I've seen so much tumblr discorse related to the ace community, it's everywhere, I don't get why other lgbt+ people are so angry about it? I get the cishet thing like you said, but I've seen people give ace people a lot of ****, maybe not the same level of opression that other lgbt+ people face but still. I don't have a problem at all with cishet ace/aro people being included if they want to be, it reminds me of the whole "remove the T from lgbt" discourse in that it's so pointless, like just harassing people just for the sake of it.


----------



## visibleghost (Jul 2, 2016)

nvll said:


> Aren't you straight? Obviously you wouldn't be looking for people like you for comfort and validation because literally everyone accepts you.



lol true. 

that's another thing that i think is weird about people wanting to exclude ace/aro people from the community. we are not considered "normal" to straight people and we are constantly told we are going to find the right person one day, that we're weird etc. but now a big part of the lgbt+ community is saying "hey you are basically straight so um... leave?" and i don't really think it makes a lot of sense? 

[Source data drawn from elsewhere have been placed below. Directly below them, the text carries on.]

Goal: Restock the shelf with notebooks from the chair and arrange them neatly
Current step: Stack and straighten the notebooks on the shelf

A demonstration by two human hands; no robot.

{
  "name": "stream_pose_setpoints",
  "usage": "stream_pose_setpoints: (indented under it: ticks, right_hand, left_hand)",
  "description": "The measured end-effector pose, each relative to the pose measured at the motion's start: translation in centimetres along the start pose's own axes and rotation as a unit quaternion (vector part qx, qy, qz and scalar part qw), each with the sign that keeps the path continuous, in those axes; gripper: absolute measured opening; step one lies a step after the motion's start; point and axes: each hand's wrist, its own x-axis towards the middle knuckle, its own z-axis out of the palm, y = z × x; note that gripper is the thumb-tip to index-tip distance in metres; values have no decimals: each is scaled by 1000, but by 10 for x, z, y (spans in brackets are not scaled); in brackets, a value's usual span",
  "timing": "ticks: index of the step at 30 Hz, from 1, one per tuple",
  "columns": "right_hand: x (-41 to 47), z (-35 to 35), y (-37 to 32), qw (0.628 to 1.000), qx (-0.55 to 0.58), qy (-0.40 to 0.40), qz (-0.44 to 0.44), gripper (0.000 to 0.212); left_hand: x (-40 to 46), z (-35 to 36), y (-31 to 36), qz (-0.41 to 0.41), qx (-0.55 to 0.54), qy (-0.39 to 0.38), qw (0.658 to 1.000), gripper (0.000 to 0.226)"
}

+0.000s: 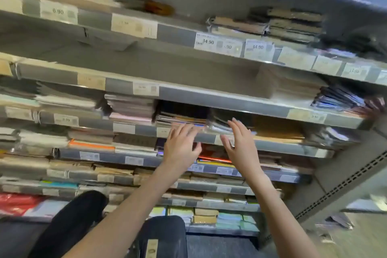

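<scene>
Two bare hands raised in front of a grey metal shelf (230,101) stacked with wrapped notebooks.

The left hand (181,148) has its fingers straight and spread, the tips at the front edge of the shelf tier just below a flat pile of dark-covered notebooks in clear film (182,116); it holds nothing. The right hand (240,144) is likewise spread wide, thumb out, its fingertips at a neighbouring stack of plastic-wrapped notebooks (222,123) on the same tier (the picture is too blurred to tell whether they touch the wrap), and it too grips nothing. To the right of that stack lies a pile of mustard-brown notebooks (276,130). White price labels (217,45) line the tier edges above. Both forearms are bare, and dark trouser knees (69,224) show at the bottom.
</scene>
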Motion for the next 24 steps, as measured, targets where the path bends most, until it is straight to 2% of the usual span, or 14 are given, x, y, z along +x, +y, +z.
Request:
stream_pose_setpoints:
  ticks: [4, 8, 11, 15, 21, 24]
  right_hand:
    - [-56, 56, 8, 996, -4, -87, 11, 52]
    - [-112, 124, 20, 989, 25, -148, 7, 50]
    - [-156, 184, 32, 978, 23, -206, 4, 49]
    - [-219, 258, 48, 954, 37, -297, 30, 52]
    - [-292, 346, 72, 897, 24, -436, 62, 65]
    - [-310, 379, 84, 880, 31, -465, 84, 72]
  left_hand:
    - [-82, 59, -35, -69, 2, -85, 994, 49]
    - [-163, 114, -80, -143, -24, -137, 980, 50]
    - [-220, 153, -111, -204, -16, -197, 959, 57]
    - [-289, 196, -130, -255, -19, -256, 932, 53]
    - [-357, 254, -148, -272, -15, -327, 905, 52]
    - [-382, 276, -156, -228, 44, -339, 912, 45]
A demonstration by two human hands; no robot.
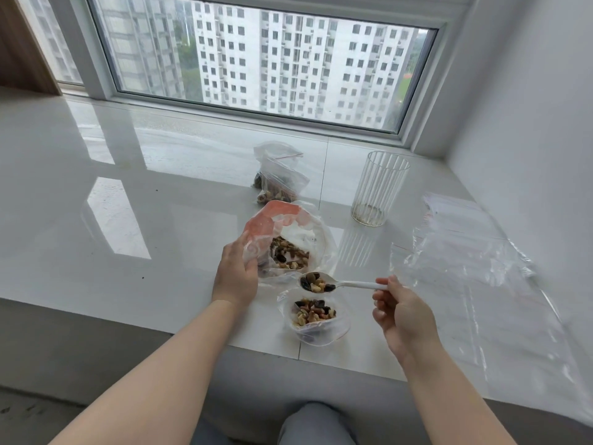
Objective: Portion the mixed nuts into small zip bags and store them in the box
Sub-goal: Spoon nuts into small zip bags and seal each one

can't we just be included but, like, everyone knows that ace aro people don't face oppression in the same way as trans and people who experience same gender attraction.? because then it doesn't really make any harm..?


----------



## f11 (Jul 2, 2016)

visibleghost said:


> yeah ikr!! i think that for some people it can be important to be in the lgbt+ community even tho they're cishet because they feel like their ace or are identity is an important part of their identity. and i don't really get why aros/aces should be excluded. obviously people who don't experience same gender attraction and/or are trans shouldn't use words as q*eer since they're slurs directed towards trans and people who are attracted to people of the same gender. but, like... ?? i don't see why that means we gotta be excluded.
> in my opinion it is just way more harmful to try to force the aromantic/asexual community out of the lgbt+ community.

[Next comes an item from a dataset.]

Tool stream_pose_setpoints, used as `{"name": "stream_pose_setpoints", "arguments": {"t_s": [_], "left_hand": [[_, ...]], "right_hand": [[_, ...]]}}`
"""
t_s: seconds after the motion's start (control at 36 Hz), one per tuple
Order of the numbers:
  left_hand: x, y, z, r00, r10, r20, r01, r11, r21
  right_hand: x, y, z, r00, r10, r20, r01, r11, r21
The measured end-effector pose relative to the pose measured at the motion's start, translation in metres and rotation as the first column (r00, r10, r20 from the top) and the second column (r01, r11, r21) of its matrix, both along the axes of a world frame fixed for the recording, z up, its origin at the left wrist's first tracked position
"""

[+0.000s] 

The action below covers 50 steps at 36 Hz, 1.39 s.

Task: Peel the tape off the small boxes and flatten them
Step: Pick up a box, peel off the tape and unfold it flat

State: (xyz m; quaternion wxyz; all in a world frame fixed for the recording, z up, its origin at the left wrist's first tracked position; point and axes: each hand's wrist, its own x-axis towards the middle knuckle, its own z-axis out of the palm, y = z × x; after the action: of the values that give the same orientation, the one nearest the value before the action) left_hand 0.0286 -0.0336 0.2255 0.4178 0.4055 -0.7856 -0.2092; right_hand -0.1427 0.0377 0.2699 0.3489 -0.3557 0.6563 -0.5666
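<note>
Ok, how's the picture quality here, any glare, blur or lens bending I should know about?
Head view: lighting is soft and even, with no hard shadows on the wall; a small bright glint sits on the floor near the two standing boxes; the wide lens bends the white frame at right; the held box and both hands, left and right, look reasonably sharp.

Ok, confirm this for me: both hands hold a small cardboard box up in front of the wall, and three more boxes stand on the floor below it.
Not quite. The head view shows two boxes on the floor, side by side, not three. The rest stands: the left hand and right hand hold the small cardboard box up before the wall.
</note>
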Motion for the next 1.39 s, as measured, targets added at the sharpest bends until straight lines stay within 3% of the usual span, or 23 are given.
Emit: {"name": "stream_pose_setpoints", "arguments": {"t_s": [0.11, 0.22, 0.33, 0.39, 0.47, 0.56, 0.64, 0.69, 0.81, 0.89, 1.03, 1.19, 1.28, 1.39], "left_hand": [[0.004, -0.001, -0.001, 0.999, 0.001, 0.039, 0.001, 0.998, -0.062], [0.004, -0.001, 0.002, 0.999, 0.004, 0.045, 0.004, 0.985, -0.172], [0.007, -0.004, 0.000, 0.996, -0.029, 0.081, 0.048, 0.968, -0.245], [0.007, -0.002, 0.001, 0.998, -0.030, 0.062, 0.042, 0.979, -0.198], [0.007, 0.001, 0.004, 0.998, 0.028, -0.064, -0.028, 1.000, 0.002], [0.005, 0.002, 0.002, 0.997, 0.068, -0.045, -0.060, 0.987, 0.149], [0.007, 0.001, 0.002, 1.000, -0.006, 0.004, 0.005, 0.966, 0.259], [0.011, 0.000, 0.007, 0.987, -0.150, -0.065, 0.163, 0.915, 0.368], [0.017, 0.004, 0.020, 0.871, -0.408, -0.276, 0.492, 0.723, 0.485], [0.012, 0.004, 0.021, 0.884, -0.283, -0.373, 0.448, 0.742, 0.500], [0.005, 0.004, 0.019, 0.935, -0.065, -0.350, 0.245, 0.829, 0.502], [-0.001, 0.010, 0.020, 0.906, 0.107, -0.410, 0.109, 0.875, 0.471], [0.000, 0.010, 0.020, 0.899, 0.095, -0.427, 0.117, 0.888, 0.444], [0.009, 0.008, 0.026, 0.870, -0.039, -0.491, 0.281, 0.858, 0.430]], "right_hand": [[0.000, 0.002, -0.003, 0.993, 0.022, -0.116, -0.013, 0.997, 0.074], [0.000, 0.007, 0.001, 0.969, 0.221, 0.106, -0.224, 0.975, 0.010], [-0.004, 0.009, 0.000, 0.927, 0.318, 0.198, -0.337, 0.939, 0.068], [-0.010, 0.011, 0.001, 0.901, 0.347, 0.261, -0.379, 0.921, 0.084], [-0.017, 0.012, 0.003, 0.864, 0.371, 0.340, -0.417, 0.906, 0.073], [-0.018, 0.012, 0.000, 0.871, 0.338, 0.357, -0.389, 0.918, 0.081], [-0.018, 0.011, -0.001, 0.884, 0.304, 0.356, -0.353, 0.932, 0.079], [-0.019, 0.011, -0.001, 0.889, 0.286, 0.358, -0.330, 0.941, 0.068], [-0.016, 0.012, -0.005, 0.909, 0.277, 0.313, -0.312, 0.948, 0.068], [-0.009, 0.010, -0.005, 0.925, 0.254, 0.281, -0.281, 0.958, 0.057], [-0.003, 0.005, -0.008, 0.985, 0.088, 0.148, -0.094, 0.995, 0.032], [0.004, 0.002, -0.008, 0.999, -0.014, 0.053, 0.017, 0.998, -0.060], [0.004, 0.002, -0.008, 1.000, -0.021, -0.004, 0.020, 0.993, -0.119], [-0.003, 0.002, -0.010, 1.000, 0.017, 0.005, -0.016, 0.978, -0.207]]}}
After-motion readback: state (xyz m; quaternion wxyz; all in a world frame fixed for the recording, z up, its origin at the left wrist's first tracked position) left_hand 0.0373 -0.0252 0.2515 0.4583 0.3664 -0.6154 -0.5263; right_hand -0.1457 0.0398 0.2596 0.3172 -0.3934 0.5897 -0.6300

o I think I disagree with this a bit that cis and and not sga ace people shouldn't be in lgbt as they have their own different experiences and some sga and trans ppl have own separate experiences but that just my opinion rn


----------



## Red Cat (Jul 2, 2016)

nvll said:


> Aren't you straight? Obviously you wouldn't be looking for people like you for comfort and validation because literally everyone accepts you.



Is it really necessary to look for people "like you" for comfort and validation? Isn't anyone who respects and appreciates you someone you can turn to for comfort and validation? Does it really matter what sexuality those people are?


----------



## visibleghost (Jul 2, 2016)

Crys said:


> o I think I disagree with this a bit that cis and and not sga ace people shouldn't be in lgbt as they have their own different experiences and some sga and trans ppl have own separate experiences but that just my opinion rn



yeah i get that. but to just actively kick us out of the lgbt+ community when that is where the ace community has been for a long time now is in my opinion the opposite of helpful to everyone. i don't think people have been going all "oh i'm ace so i totally know what it's like to be gay xD" before so why are people acting like that's what's happening when ace/aro ppl want to still be included in the lgbt+ community.


----------



## Trent the Paladin (Jul 2, 2016)

Be sure to respect each others opinions and try to keep "jokes" tasteful.


----------



## Tensu (Jul 2, 2016)

EvviePB said:


> what do you mean by not like anyone? if you dont love anyone romantically thats aromantic not asexual x.x



Ohh sorry I meant like sexually. I think that's right, correct me if I'm wrong.


----------



## seliph (Jul 2, 2016)

Red Cat said:


> Is it really necessary to look for people "like you" for comfort and validation? Isn't anyone who respects and appreciates you someone you can turn to for comfort and validation? Does it really matter what sexuality those people are?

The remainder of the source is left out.